Scan the following material for the string "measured" and copy each line in which it appears.
WORKING DATA: Begin
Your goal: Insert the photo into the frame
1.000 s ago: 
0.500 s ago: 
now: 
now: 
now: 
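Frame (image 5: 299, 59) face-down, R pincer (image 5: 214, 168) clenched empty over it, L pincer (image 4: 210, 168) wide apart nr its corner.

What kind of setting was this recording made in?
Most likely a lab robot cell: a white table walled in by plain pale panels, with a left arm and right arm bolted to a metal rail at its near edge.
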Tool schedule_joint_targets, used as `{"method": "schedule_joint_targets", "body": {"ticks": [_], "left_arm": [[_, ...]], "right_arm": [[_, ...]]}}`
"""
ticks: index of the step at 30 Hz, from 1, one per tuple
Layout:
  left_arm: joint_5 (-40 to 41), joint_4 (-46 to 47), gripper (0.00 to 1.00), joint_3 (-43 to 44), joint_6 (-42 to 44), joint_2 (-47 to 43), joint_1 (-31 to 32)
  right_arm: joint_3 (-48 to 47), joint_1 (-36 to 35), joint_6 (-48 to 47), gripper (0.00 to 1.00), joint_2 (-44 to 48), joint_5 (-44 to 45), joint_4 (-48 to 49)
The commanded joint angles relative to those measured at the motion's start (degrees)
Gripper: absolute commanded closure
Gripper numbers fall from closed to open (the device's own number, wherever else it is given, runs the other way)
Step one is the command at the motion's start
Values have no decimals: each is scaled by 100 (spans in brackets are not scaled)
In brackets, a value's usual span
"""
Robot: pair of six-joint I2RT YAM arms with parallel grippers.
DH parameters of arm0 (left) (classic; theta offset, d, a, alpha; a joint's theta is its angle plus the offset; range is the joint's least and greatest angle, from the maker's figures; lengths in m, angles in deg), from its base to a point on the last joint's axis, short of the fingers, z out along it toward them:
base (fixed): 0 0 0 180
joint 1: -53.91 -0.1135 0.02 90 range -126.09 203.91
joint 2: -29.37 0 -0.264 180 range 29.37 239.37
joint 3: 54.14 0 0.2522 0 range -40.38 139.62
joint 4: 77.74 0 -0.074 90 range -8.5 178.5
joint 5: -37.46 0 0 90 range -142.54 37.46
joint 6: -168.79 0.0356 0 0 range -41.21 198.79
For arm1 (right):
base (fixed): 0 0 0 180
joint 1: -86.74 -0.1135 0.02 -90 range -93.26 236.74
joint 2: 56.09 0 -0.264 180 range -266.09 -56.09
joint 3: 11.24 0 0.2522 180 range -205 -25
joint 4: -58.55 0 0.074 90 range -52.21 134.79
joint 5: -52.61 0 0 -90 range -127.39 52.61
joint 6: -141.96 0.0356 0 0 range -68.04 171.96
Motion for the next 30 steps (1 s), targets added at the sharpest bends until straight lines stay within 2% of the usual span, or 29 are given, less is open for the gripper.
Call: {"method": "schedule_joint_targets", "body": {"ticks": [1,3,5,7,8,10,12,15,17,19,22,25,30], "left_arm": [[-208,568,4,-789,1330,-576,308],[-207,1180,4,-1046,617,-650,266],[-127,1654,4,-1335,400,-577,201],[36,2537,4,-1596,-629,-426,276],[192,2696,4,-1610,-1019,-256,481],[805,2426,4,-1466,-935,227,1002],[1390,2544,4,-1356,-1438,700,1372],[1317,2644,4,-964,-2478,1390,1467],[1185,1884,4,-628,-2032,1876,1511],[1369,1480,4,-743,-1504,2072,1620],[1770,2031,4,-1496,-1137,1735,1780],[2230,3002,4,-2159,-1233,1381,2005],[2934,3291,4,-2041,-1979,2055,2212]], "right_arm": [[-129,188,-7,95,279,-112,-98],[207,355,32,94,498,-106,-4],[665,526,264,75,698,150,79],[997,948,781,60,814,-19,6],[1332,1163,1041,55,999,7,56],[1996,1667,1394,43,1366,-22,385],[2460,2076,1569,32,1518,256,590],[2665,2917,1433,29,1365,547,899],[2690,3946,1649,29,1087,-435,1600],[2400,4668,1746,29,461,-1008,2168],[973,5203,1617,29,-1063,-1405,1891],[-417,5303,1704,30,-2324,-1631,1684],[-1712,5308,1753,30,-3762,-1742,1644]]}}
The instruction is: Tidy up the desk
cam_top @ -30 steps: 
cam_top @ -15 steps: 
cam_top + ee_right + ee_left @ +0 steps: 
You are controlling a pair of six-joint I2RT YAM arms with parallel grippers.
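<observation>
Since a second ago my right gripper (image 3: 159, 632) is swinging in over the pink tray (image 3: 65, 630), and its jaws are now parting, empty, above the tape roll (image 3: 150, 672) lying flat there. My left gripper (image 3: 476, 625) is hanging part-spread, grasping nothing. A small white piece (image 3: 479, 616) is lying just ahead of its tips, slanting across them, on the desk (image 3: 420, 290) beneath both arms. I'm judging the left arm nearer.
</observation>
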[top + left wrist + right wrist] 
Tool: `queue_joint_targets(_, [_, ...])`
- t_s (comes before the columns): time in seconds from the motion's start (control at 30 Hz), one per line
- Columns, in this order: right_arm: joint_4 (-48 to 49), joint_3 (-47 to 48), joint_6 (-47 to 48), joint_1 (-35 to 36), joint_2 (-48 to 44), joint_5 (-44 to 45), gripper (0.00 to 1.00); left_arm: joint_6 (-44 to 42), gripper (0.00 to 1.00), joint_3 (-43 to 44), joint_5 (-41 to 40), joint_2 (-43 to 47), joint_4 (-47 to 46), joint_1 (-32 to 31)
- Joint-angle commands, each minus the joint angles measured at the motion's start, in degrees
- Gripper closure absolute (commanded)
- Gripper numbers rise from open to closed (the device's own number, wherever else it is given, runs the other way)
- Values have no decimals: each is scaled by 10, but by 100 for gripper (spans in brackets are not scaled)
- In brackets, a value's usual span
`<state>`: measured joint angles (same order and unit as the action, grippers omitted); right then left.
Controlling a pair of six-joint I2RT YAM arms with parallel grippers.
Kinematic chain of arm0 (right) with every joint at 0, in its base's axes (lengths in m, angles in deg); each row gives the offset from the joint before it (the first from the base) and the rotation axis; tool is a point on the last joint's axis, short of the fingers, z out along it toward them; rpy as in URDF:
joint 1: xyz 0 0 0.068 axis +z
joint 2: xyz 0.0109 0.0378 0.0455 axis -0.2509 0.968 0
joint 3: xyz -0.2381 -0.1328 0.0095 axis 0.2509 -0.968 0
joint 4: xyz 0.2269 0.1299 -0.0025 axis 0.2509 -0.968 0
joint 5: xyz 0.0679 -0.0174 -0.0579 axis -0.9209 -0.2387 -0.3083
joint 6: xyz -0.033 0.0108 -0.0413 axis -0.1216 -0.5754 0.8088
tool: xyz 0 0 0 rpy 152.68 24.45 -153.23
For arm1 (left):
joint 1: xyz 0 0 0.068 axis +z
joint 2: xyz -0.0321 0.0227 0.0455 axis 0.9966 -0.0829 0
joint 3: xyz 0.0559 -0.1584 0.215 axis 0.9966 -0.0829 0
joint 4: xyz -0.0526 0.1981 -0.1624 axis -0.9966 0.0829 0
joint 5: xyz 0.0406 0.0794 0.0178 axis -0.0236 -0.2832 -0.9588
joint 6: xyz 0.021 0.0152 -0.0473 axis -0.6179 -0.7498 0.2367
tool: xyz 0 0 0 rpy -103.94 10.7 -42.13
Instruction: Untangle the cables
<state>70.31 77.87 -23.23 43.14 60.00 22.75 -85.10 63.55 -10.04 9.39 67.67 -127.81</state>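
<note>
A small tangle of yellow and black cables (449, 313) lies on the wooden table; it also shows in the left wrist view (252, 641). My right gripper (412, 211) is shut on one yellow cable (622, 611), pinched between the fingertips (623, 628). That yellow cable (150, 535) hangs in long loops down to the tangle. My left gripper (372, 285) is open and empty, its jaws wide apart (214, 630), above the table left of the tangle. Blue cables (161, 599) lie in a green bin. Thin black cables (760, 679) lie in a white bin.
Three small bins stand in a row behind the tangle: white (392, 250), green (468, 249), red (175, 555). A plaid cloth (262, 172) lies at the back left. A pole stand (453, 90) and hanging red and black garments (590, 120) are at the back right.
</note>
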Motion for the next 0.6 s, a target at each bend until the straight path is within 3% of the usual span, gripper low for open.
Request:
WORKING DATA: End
** EXERCISE RESPONSE **
The commanded joint angles relative to those measured at the motion's start (degrees)
- Joint-angle commands, each minus the joint angles measured at the motion's start, in degrees
`<state>`: measured joint angles (same order and unit as the action, grippers omitted); right then left.

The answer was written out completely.